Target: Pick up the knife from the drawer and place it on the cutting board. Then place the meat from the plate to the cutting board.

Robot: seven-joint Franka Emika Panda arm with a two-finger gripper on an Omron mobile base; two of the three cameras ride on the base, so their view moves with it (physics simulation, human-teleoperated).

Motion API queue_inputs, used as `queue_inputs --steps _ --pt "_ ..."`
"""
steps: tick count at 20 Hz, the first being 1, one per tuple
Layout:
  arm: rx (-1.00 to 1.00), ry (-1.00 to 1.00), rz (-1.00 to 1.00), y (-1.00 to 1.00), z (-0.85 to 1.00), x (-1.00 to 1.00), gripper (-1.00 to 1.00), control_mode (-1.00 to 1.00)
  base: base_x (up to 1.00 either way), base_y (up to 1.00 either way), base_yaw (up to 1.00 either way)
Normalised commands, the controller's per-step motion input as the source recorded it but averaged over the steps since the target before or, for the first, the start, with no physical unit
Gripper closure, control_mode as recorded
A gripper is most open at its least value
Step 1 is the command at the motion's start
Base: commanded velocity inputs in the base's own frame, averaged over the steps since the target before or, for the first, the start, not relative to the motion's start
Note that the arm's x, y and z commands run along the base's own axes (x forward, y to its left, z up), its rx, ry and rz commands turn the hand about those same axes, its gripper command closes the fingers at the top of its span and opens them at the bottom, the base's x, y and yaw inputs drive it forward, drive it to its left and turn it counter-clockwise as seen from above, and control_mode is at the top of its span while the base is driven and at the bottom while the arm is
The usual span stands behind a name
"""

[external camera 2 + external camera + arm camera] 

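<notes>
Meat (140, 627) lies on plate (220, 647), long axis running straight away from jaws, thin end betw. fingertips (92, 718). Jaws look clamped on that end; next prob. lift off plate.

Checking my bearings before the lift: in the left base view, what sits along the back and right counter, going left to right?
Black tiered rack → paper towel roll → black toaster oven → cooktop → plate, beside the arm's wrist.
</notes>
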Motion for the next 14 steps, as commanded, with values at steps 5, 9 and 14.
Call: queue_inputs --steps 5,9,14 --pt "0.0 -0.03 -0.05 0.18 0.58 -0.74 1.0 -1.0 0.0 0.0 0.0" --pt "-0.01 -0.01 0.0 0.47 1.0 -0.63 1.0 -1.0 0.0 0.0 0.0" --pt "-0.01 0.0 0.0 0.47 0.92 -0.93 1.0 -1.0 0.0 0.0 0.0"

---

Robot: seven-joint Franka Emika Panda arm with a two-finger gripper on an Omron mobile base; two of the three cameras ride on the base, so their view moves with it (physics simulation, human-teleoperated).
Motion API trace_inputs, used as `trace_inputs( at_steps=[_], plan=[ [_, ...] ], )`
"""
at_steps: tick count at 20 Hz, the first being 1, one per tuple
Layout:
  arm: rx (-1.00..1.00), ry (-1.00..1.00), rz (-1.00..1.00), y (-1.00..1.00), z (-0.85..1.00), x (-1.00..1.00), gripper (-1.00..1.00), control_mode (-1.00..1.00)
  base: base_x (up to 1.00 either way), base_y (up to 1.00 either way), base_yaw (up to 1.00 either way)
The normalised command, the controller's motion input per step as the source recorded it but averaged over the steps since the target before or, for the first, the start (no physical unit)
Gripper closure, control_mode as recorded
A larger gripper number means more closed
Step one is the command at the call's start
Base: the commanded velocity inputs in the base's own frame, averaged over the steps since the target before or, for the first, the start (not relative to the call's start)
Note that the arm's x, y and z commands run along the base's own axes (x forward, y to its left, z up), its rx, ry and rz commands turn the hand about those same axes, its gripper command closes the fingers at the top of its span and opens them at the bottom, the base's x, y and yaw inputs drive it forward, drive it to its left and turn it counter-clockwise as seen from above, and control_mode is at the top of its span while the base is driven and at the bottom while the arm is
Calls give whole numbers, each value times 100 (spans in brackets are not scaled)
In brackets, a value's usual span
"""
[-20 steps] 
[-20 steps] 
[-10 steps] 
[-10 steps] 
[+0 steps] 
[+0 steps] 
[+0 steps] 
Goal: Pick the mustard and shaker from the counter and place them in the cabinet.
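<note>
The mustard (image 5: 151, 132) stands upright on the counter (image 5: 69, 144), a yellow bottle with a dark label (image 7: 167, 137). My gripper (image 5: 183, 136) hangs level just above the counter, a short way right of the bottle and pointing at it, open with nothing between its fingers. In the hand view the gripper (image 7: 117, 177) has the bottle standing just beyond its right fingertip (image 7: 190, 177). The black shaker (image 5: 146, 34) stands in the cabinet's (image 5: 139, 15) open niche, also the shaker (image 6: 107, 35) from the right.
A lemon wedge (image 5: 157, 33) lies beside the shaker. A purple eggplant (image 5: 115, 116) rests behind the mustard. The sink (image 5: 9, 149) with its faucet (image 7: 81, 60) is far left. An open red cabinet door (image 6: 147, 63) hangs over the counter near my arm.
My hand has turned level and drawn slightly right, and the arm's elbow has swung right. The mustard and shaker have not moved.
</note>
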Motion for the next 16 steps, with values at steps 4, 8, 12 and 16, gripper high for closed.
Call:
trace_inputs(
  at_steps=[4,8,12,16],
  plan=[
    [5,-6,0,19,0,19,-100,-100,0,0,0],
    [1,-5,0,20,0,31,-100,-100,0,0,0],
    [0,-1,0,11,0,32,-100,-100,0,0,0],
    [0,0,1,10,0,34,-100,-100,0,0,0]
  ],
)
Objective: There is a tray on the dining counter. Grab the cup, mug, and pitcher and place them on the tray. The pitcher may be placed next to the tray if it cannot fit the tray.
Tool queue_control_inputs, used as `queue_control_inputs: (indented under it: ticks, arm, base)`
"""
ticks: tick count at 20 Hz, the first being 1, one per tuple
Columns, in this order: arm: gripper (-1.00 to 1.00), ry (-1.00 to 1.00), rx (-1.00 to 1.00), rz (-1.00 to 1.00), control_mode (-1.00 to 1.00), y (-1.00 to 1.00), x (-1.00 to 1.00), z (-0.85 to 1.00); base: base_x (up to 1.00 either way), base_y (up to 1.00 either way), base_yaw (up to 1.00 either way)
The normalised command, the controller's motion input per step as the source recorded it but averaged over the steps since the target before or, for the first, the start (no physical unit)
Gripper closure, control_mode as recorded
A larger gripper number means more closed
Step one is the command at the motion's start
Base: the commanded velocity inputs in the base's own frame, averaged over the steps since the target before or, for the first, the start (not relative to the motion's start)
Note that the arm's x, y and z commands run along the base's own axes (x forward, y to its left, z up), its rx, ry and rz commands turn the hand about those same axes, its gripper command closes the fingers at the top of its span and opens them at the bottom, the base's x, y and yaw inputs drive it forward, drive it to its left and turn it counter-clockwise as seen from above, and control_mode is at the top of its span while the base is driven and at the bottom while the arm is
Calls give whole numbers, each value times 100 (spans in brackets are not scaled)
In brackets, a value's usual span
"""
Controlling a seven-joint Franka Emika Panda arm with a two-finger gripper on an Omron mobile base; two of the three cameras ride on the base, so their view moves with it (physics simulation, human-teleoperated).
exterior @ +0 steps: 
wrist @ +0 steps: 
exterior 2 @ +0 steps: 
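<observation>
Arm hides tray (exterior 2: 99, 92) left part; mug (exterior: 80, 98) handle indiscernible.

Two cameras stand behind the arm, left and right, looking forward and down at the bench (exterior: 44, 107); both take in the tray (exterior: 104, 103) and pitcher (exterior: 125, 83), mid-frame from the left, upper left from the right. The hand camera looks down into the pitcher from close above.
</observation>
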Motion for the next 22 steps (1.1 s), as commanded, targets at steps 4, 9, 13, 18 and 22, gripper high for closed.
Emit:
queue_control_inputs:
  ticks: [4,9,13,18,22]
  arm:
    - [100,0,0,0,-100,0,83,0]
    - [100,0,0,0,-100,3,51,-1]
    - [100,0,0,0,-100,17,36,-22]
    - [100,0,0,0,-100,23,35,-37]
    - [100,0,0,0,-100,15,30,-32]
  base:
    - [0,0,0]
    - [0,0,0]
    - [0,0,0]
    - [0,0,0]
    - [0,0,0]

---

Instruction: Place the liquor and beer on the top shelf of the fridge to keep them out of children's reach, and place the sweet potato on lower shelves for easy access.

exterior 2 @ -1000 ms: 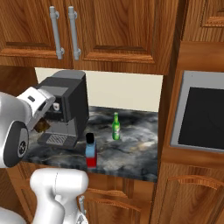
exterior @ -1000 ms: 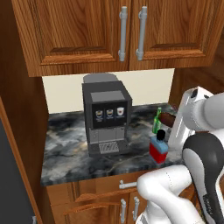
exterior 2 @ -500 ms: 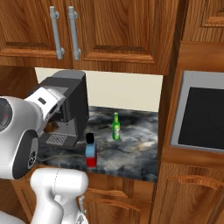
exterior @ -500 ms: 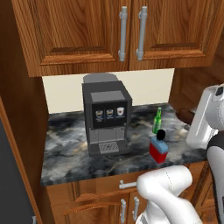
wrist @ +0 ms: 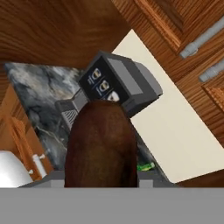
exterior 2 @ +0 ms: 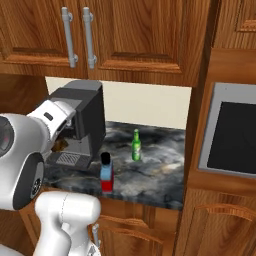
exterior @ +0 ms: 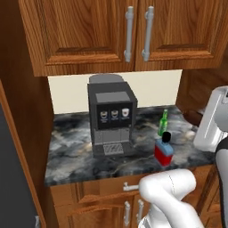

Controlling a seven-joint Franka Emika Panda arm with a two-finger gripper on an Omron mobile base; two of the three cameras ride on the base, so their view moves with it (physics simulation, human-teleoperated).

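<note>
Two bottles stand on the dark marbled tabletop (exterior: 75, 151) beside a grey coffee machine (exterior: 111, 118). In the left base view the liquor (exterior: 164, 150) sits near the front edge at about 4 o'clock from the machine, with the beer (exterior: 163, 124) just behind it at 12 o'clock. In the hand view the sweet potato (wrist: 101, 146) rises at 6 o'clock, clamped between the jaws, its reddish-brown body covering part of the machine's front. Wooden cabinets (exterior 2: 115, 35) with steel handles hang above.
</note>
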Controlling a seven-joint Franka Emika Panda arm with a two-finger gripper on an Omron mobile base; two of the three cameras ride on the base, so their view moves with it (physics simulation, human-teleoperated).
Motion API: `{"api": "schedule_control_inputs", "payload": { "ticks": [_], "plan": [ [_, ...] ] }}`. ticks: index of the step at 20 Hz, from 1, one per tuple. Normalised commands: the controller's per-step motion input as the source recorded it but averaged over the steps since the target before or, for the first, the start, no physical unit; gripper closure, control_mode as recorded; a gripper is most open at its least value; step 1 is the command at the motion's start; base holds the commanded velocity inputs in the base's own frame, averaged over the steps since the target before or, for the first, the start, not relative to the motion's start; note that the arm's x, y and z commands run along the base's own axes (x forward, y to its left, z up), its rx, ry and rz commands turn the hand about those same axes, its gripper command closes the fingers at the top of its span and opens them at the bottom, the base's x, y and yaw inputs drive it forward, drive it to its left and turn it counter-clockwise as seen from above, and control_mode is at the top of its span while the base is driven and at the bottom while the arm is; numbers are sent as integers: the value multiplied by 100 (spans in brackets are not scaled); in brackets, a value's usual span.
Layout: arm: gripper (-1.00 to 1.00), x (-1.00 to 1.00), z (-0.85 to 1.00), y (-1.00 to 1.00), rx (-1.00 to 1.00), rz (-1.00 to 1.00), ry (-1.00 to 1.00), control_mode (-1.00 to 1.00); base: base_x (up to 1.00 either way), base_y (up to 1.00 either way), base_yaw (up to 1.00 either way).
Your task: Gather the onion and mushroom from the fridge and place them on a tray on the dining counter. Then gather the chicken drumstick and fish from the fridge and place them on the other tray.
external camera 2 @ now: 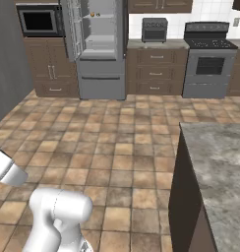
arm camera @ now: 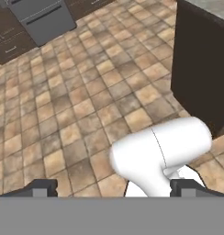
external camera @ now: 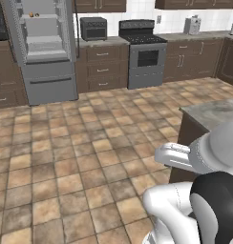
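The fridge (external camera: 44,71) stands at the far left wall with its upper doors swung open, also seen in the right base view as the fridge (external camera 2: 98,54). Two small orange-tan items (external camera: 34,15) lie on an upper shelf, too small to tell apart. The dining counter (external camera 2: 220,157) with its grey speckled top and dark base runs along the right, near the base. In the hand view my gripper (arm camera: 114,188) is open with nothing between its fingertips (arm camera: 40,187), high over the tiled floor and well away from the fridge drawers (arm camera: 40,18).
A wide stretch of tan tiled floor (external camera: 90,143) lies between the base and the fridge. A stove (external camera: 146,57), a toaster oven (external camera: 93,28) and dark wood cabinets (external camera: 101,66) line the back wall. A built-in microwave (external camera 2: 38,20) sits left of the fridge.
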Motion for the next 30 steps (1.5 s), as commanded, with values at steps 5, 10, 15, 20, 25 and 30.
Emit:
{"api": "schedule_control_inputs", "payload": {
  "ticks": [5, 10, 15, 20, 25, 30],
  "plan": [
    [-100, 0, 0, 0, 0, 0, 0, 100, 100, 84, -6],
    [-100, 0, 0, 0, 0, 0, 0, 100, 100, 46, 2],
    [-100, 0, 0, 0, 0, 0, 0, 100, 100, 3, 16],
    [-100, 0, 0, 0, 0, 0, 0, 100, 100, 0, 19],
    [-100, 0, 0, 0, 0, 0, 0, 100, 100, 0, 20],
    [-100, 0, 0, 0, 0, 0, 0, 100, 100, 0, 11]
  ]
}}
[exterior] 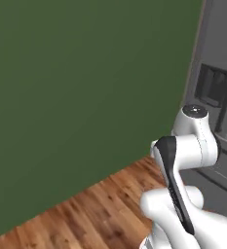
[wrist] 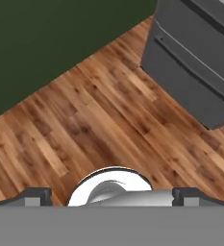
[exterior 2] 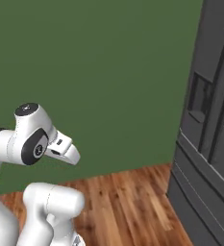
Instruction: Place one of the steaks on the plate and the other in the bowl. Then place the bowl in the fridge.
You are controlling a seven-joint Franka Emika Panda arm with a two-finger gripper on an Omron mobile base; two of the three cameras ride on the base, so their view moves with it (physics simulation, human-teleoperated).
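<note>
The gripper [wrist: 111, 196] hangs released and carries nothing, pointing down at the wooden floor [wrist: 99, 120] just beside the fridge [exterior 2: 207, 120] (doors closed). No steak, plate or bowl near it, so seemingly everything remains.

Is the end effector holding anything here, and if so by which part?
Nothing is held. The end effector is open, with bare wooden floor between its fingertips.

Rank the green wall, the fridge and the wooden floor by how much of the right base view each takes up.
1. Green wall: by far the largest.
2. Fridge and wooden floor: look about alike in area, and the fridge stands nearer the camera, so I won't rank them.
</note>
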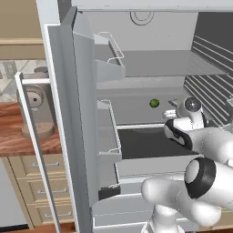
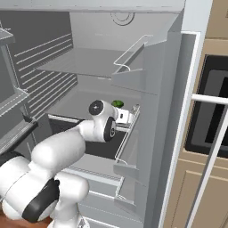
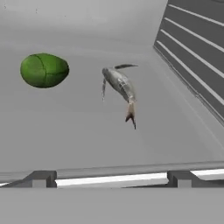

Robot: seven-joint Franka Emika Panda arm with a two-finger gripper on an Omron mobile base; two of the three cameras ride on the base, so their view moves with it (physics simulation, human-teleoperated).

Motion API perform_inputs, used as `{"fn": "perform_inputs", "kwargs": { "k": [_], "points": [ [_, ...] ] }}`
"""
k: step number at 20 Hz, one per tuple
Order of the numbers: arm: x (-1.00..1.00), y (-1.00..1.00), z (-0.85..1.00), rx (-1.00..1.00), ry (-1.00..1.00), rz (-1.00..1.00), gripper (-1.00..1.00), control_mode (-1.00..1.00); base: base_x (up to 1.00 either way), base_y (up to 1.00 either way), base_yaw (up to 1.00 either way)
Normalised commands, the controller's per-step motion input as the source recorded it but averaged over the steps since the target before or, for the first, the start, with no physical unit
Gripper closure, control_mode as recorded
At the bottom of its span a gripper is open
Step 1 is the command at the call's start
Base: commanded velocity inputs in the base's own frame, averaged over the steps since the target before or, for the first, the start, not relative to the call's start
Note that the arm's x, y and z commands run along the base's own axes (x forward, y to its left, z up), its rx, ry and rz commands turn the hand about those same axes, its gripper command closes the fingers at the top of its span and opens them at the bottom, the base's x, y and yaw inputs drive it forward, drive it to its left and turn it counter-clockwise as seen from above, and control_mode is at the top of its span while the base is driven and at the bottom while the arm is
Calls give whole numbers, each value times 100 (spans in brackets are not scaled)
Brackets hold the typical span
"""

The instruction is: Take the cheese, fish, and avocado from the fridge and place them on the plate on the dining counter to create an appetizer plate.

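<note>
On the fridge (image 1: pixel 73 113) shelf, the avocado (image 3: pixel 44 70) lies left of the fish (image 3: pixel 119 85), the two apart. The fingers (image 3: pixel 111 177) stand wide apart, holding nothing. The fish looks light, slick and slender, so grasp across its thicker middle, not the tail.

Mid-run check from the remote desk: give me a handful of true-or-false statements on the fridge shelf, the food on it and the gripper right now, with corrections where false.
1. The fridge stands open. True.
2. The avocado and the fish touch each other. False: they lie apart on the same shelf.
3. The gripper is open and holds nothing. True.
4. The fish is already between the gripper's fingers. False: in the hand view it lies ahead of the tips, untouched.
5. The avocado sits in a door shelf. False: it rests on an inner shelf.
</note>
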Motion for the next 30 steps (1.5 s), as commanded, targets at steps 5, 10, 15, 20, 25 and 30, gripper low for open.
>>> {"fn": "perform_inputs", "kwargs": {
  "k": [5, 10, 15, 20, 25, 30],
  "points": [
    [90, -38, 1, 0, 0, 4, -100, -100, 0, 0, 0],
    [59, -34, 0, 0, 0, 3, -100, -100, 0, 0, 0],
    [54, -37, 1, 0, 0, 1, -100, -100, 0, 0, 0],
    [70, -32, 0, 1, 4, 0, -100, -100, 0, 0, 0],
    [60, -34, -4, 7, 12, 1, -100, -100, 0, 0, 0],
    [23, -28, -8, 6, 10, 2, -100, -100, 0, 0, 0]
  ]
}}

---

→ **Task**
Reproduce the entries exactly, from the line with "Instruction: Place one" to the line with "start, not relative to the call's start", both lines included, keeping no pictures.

→ **Exercise solution**
Instruction: Place one of the steaks on the plate and the other in the bowl. Then place the bowl in the fridge.
You are controlling a seven-joint Franka Emika Panda arm with a two-finger gripper on an Omron mobile base; two of the three cameras ride on the base, so their view moves with it (physics simulation, human-teleoperated).
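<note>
The gripper [wrist: 111, 196] hangs released and carries nothing, pointing down at the wooden floor [wrist: 99, 120] just beside the fridge [exterior 2: 207, 120] (doors closed). No steak, plate or bowl near it, so seemingly everything remains.

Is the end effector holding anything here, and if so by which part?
Nothing is held. The end effector is open, with bare wooden floor between its fingertips.

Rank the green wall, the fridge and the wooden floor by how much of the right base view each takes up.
1. Green wall: by far the largest.
2. Fridge and wooden floor: look about alike in area, and the fridge stands nearer the camera, so I won't rank them.
</note>
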
Robot: seven-joint Franka Emika Panda arm with a two-finger gripper on an Omron mobile base; two of the three cameras ride on the base, so their view moves with it (physics simulation, human-teleoperated).

Motion API perform_inputs, used as `{"fn": "perform_inputs", "kwargs": { "k": [_], "points": [ [_, ...] ] }}`
"""
k: step number at 20 Hz, one per tuple
Order of the numbers: arm: x (-1.00..1.00), y (-1.00..1.00), z (-0.85..1.00), rx (-1.00..1.00), ry (-1.00..1.00), rz (-1.00..1.00), gripper (-1.00..1.00), control_mode (-1.00..1.00); base: base_x (up to 1.00 either way), base_y (up to 1.00 either way), base_yaw (up to 1.00 either way)
Normalised commands, the controller's per-step motion input as the source recorded it but averaged over the steps since the target before or, for the first, the start, with no physical unit
Gripper closure, control_mode as recorded
At the bottom of its span a gripper is open
Step 1 is the command at the call's start
Base: commanded velocity inputs in the base's own frame, averaged over the steps since the target before or, for the first, the start, not relative to the call's start

This exercise requires no further answer.